By: PMOI/MEK analyst
Iran, April 29, 2018 - Iran’s water crisis is intensifying by the day, to the point that the regime’s own experts are describing it as the country’s most deadly challenge. Despite all warnings, the gatekeepers of water, which are under the control of the regime, haven’t presented any plan and are still abusing their authority to make profits. Consequently, a problem that could have been easily fixed has turned into a national crisis affecting the livelihoods of millions of people across the country.
From a high-level perspective, the water crisis is deeply rooted in the corrupt policies of Iranian regime, and its own authorities are now admitting that it is gradually turning into a national security problem.
In this regard, on May 5, 2017, the state-run Shahrvand newspaper quoted Issa Kalantari, the chief of the regime’s so-called Environment Organization, as saying, “In the near-future, the water crisis will threaten the security and independence of the country.”
In another example, on April 4, 2018, the state-owned IRNA news agency published an article titled “The water crisis: A serious national security threat,” in which it wrote, “According to the figures declared by the power ministry, 165 cities which have a total population of 10.5 million people are in the yellow zone, and 62 cities with a total population of 6.8 million are in the orange zone. 107 cities with a collective population of 17.2 million people are in the red zone. And a total of 334 cities are being affected by the water crisis. Analysts and experts believe that the current water crisis is not the result of the wrong decisions of a few managers. The problem stems from a mismanagement and wrong policies of water sources that have lasted for more than three decades.”

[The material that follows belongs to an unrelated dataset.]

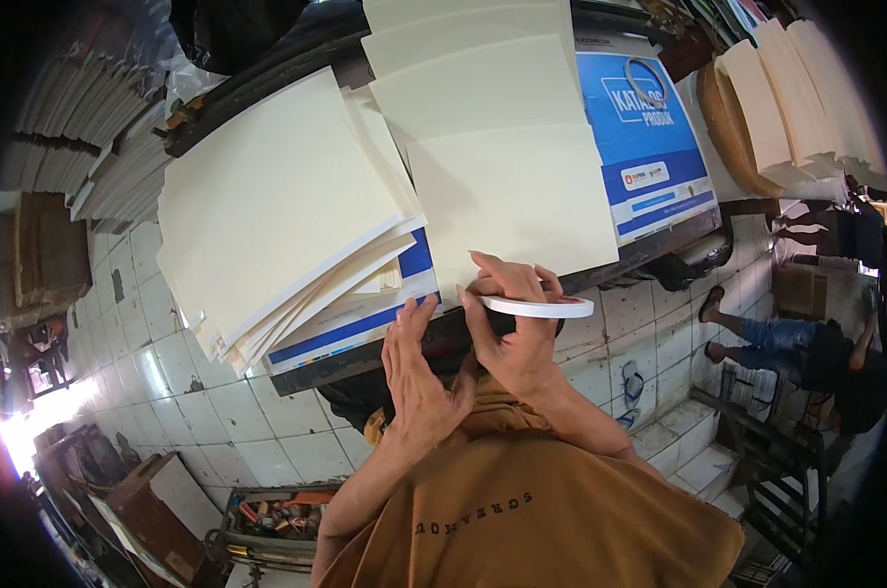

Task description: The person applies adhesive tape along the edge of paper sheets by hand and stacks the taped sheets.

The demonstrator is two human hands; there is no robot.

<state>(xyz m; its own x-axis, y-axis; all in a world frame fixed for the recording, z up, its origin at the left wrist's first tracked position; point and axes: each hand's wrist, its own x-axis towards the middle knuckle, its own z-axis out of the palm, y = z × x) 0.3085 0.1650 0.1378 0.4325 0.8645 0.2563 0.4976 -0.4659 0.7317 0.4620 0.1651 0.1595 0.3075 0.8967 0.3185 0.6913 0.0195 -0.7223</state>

IRNA refers to the recent uprisings by the farmers of Isfahan as a precursor and warning of what could happen if the water crisis propagates to other provinces. Regime authorities have declared that the water level in the country’s dams are at their lowest levels and have suggested water to be rationed in various provinces, including Tehran.
According to ILNA, the CEO of Tehran’s water company said on April 5, “Our predictions show that this year, the inflow of water from our dams will diminish by 400 million cubic meters, and running water will reduce by 700 million cubic meters. If the trend continues until next year, we will have to ration our water supplies.”
In tandem with the mismanagement of water sources, the wear and tear in the infrastructures of Tehran is leading to a lot of waste from pipe leakage and other problems. Also, the illicit activities of the Revolutionary Guards (IRGC), including the establishment of non-standard wells and dams in different areas and the pillage of underground water supplies, have exacerbated the water crisis.